WHAT YOU WILL DO: Each line in the entries below that holds the string "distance" is to be listed.

TASK MATERIAL:
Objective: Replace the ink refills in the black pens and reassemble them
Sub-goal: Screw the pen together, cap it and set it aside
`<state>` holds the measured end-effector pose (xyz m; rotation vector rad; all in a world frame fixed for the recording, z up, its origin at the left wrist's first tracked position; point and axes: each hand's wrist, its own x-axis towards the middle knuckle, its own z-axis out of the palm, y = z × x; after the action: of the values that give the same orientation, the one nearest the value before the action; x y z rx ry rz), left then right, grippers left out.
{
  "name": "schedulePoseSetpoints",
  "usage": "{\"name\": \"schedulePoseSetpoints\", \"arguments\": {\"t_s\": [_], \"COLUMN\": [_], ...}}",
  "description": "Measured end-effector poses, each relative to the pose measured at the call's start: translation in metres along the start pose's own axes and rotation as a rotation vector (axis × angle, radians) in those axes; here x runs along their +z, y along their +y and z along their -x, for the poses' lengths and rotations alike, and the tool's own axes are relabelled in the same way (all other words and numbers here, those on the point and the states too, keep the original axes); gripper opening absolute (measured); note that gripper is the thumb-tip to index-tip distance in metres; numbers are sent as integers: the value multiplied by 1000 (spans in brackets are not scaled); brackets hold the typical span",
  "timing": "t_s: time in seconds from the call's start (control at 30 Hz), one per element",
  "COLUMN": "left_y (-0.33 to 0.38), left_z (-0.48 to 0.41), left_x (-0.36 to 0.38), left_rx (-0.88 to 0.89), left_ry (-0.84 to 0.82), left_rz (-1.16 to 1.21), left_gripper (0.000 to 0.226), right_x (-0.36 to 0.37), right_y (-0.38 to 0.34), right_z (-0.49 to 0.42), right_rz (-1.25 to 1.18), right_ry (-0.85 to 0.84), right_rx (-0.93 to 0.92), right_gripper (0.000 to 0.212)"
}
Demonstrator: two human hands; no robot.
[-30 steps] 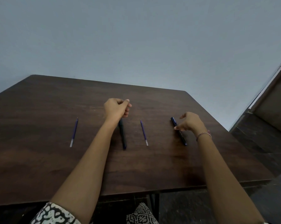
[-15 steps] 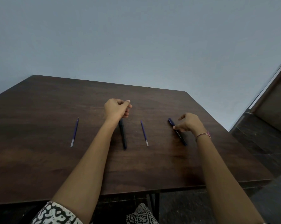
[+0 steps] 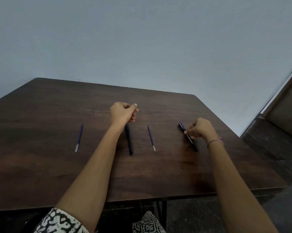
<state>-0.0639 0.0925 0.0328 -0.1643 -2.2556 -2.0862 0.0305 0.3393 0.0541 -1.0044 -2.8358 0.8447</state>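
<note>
Since the earlier frame, the fingers of the right hand (image 3: 200, 128) have curled closer onto the pen, the forefinger no longer raised; the left hand (image 3: 122, 113) has stayed where it was.

Right hand: fingertips and thumb pinch the right black pen (image 3: 192, 143) a little behind its far end. The pen lies on the worktop (image 3: 41, 165), slanting from far-left to near-right, with white lettering along its barrel. A beaded bracelet (image 3: 215, 141) circles the wrist.

Left hand: clenched, thumb on top, grasping the far end of the left black pen (image 3: 129, 140). The rest of the barrel runs out from under the wrist toward the onlooker and lies flat on the worktop.

Between the two pens lies the middle refill (image 3: 151, 137), thin and violet with a pale near tip, touching neither pen. The outer refill (image 3: 79, 137), of the same kind, lies well apart to the left of the left forearm. All four items lie roughly side by side, pointing away from the person.

Lower edge: a black-and-white patterned sleeve (image 3: 61, 222). Behind the worktop, a plain pale-blue wall (image 3: 142, 39).
</note>
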Motion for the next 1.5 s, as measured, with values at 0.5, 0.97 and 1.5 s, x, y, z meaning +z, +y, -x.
{"name": "schedulePoseSetpoints", "arguments": {"t_s": [0.5,0.97,1.5], "left_y": [3,3,1], "left_z": [1,-1,-1], "left_x": [0,-1,-1], "left_rx": [-4,-13,-19], "left_ry": [-4,-1,12], "left_rz": [3,12,20], "left_gripper": [26,26,25], "right_x": [4,3,7], "right_y": [3,-1,8], "right_z": [7,12,7], "right_rz": [196,145,116], "right_ry": [147,103,77], "right_rx": [-62,-11,-15], "right_gripper": [32,41,35]}}
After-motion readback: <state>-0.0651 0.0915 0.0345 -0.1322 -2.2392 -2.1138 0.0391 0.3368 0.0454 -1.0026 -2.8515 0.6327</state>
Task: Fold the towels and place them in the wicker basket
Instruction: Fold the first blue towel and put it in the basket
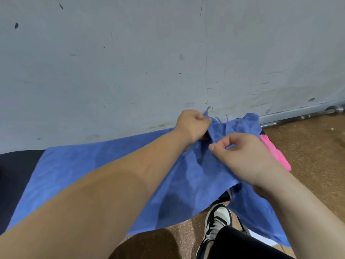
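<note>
A large blue towel (pixel 97 165) hangs spread in front of me, bunched and creased at its upper right. My left hand (pixel 192 126) grips a raised fold of the towel near its top edge, fingers curled round the cloth. My right hand (pixel 242 156) is just below and to the right, thumb and forefinger pinching the towel's fabric. A pink towel (pixel 276 154) pokes out from behind the blue one at the right. No wicker basket is in view.
A scuffed grey wall (pixel 130 62) fills the upper part of the view, with a metal rail (pixel 298 113) along its base at right. Brown carpeted floor (pixel 313 146) lies below. My black-and-white shoe (pixel 216 221) shows under the towel. A dark surface (pixel 15 174) sits at left.
</note>
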Motion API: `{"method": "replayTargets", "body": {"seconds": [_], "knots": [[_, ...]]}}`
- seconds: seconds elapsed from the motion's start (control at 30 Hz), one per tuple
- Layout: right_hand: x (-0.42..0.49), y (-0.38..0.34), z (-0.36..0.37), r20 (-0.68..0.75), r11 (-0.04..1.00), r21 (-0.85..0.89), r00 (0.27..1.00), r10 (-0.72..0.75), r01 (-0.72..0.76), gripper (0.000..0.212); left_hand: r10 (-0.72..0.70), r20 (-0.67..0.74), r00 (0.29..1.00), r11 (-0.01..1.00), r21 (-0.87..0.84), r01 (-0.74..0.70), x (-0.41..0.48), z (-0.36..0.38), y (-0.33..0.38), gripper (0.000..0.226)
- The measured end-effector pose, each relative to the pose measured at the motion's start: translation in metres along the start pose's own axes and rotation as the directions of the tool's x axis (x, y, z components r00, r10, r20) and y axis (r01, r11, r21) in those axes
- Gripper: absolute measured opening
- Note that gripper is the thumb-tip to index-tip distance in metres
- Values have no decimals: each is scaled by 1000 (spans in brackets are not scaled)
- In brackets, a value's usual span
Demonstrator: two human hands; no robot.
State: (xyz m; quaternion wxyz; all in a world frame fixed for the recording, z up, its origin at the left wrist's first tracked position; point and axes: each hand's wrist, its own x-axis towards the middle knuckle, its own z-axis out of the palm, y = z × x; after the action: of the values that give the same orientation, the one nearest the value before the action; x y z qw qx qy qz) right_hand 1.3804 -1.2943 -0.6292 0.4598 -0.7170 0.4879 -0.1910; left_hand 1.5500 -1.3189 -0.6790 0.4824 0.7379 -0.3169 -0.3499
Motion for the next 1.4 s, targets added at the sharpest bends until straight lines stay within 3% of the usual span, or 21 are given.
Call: {"method": "replayTargets", "body": {"seconds": [0.1,0.23,0.47,0.7,0.87,1.03,1.13,1.23,1.3,1.37,1.4], "knots": [[-10,-10,5,20,998,58,1000,-18,16,24,40,-77,996,995,-86,-46,-6,-18,6,20],[-20,-29,35,164,994,100,985,-59,43,18,44,-144,989,995,-86,-56,-27,-76,-4,17],[-38,-85,124,387,992,125,919,-77,31,14,-87,-264,961,996,-40,80,-71,-196,-44,24],[-63,-130,230,564,997,31,821,-81,78,10,-149,-378,914,986,16,167,-100,-300,-102,25],[-75,-143,292,613,989,52,778,-139,135,12,-215,-425,879,976,-50,214,-115,-355,-132,30],[-86,-151,320,649,977,210,741,-172,43,10,-151,-509,847,984,4,177,-124,-386,-146,16],[-90,-151,325,715,983,182,687,-130,-3,15,-236,-455,858,956,48,289,-134,-394,-159,6],[-86,-148,320,718,993,117,688,-108,35,19,-348,-306,886,901,152,406,-150,-390,-163,17],[-77,-143,311,674,993,79,730,-115,83,19,-327,-309,893,857,301,418,-159,-389,-162,22],[-61,-130,301,583,943,-112,789,-193,314,20,-312,-319,895,812,399,426,-166,-389,-161,24],[-54,-122,295,552,855,-270,799,-239,443,25,-316,-317,894,812,398,428,-170,-387,-162,24]]}}
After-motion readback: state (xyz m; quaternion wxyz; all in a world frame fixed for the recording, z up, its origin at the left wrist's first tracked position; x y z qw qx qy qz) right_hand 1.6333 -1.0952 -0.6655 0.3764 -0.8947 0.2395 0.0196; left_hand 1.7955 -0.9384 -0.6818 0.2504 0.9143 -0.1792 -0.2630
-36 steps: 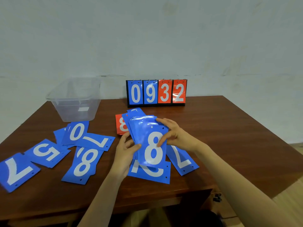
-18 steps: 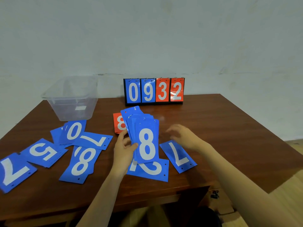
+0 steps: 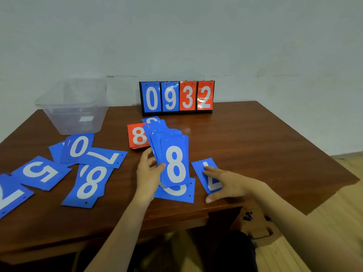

EXERCISE RESULT:
  "description": "Measured end-effector poses, each relative to the pose measured at the call's start: translation in metres along the start pose's own axes and rotation as a rotation vector (axis × angle, radians) in those axes; here x runs along their +z, y along their +y and z along their -x, for the poses' lengths and rotations alike, and the tool's own axes are relabelled in the same way (all other words and numbers here, those on the point and the states too, keep the original axes); gripper opening absolute (measured); note that gripper is the thumb-tip to index-tip distance in metres; numbers are sent as integers: the value multiplied by 1000 (spans in brackets are not scaled); brackets hold the typical span",
- Note that gripper is the thumb-tip to index-tip distance in metres

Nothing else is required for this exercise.